▸ **WHAT IS NEEDED**
In the listing below, find the line with "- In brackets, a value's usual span", then repeat exactly every line from the top through that one.
**** RECORDS TO USE ****
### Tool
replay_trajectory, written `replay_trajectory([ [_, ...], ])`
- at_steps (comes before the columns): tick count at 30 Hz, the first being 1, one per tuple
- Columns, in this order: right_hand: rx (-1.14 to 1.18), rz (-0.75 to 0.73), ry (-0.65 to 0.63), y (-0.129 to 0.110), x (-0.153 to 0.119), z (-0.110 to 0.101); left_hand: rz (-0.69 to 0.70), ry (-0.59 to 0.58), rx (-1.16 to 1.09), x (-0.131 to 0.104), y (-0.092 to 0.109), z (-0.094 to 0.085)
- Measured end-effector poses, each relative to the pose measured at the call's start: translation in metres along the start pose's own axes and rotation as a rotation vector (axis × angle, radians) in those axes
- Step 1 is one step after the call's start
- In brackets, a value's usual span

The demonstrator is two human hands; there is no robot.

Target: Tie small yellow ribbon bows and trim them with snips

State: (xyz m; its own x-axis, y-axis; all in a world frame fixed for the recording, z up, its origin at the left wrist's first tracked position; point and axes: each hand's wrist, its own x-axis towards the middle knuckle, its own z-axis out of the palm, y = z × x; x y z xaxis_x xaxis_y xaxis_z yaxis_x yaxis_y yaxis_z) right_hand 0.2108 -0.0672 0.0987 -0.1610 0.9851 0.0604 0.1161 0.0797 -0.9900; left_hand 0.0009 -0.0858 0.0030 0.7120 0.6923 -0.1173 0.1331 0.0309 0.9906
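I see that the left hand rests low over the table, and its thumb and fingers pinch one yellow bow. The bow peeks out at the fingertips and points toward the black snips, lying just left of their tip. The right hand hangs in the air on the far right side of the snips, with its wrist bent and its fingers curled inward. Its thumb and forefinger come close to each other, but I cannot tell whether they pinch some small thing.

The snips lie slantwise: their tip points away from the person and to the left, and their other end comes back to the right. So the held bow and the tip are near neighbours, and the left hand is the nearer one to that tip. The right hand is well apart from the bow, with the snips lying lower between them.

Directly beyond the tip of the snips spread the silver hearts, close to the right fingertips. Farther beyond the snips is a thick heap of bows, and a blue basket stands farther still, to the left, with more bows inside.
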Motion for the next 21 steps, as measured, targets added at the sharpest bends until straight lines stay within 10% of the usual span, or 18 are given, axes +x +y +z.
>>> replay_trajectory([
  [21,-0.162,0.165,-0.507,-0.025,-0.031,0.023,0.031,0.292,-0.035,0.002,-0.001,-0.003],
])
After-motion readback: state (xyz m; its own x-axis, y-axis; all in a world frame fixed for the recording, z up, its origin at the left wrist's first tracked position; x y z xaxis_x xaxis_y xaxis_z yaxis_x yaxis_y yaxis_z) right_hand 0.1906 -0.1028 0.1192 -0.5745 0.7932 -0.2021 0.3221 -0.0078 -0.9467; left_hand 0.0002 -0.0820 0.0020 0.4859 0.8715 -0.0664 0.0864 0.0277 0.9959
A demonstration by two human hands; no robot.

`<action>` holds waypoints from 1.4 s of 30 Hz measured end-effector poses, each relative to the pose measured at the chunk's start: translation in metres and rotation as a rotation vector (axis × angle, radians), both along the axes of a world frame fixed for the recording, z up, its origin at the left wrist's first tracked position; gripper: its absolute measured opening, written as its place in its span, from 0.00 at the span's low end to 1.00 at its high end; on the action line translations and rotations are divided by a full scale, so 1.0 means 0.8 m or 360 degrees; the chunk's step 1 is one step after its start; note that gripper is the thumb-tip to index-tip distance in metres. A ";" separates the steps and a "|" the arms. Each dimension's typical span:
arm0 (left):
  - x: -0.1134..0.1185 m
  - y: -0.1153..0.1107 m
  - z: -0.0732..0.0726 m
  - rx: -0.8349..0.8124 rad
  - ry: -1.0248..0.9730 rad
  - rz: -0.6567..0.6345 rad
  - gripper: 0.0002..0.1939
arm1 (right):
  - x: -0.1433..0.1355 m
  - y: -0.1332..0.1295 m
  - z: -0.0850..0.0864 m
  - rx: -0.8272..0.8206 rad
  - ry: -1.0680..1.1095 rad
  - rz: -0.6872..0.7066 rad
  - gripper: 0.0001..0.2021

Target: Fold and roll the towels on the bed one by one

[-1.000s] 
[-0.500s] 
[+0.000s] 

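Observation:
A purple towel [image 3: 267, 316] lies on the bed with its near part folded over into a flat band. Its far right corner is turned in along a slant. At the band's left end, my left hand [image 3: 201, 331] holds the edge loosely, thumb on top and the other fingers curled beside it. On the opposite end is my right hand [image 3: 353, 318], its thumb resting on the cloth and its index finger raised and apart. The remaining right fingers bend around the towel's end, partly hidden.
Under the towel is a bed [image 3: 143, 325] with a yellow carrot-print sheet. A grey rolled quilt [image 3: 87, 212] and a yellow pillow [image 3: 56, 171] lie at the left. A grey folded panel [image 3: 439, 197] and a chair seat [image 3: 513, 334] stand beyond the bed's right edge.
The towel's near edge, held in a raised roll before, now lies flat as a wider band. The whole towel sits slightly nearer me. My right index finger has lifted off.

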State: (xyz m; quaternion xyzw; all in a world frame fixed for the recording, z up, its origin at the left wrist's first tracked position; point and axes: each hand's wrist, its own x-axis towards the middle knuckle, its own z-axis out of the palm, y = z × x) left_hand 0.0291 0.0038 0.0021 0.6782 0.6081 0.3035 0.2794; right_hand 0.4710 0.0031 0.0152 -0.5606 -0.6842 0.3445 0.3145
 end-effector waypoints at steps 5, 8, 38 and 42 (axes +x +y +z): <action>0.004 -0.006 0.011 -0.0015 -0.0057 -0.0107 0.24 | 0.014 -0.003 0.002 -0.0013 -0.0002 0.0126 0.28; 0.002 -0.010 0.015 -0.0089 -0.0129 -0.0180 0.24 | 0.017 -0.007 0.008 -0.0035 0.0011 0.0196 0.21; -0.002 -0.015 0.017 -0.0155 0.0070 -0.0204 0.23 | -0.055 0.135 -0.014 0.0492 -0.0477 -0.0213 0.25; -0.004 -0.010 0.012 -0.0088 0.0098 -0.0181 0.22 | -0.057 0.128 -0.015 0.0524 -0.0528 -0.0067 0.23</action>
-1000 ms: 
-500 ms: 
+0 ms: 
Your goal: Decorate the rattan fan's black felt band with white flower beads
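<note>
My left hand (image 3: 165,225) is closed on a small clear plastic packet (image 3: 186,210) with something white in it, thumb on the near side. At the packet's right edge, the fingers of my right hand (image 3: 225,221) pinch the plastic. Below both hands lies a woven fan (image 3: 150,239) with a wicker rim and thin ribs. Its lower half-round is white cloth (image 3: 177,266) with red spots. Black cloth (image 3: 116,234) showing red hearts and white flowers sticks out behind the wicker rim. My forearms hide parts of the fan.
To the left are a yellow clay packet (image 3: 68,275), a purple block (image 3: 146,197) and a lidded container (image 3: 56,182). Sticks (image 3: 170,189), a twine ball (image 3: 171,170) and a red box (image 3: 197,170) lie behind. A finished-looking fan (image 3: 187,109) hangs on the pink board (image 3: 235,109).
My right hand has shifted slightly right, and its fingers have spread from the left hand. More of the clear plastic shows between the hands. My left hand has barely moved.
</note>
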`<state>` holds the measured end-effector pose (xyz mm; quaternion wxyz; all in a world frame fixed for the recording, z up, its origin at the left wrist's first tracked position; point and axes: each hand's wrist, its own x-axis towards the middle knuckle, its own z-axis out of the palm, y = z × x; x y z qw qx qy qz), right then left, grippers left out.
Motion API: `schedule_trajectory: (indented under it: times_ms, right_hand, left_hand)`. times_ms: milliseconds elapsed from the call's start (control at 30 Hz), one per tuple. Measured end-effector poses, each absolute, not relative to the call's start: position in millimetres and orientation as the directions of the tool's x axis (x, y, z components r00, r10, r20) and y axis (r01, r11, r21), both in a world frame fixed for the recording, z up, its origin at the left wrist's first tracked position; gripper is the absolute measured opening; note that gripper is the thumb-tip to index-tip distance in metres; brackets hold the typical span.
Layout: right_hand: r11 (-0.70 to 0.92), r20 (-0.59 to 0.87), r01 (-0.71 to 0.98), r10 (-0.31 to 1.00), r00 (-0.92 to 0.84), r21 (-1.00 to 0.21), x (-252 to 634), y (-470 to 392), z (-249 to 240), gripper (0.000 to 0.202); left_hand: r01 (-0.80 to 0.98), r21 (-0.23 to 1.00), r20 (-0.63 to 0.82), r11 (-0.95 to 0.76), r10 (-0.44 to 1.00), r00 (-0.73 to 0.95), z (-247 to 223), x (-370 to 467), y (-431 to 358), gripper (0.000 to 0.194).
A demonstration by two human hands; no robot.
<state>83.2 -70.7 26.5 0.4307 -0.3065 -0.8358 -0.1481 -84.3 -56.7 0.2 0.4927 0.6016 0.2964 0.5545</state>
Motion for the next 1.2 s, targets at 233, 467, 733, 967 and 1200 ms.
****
▸ **RESPONSE**
### Tool
replay_trajectory, written `replay_trajectory([ [_, ...], ])`
- at_steps (comes before the columns): tick count at 30 Hz, the first being 1, one per tuple
- Columns, in this order: right_hand: rx (-1.14 to 1.18), rz (-0.75 to 0.73), ry (-0.65 to 0.63), y (-0.129 to 0.110), x (-0.153 to 0.119), z (-0.110 to 0.101); left_hand: rz (-0.69 to 0.70), ry (-0.59 to 0.58), rx (-1.16 to 1.09), x (-0.131 to 0.104), y (-0.092 to 0.109), z (-0.094 to 0.085)
- Measured end-effector poses, each relative to the pose measured at the call's start: translation in metres along the start pose's own axes and rotation as a rotation vector (axis × angle, radians) in those axes
- Step 1 is one step after the call's start
- In brackets, a value's usual span

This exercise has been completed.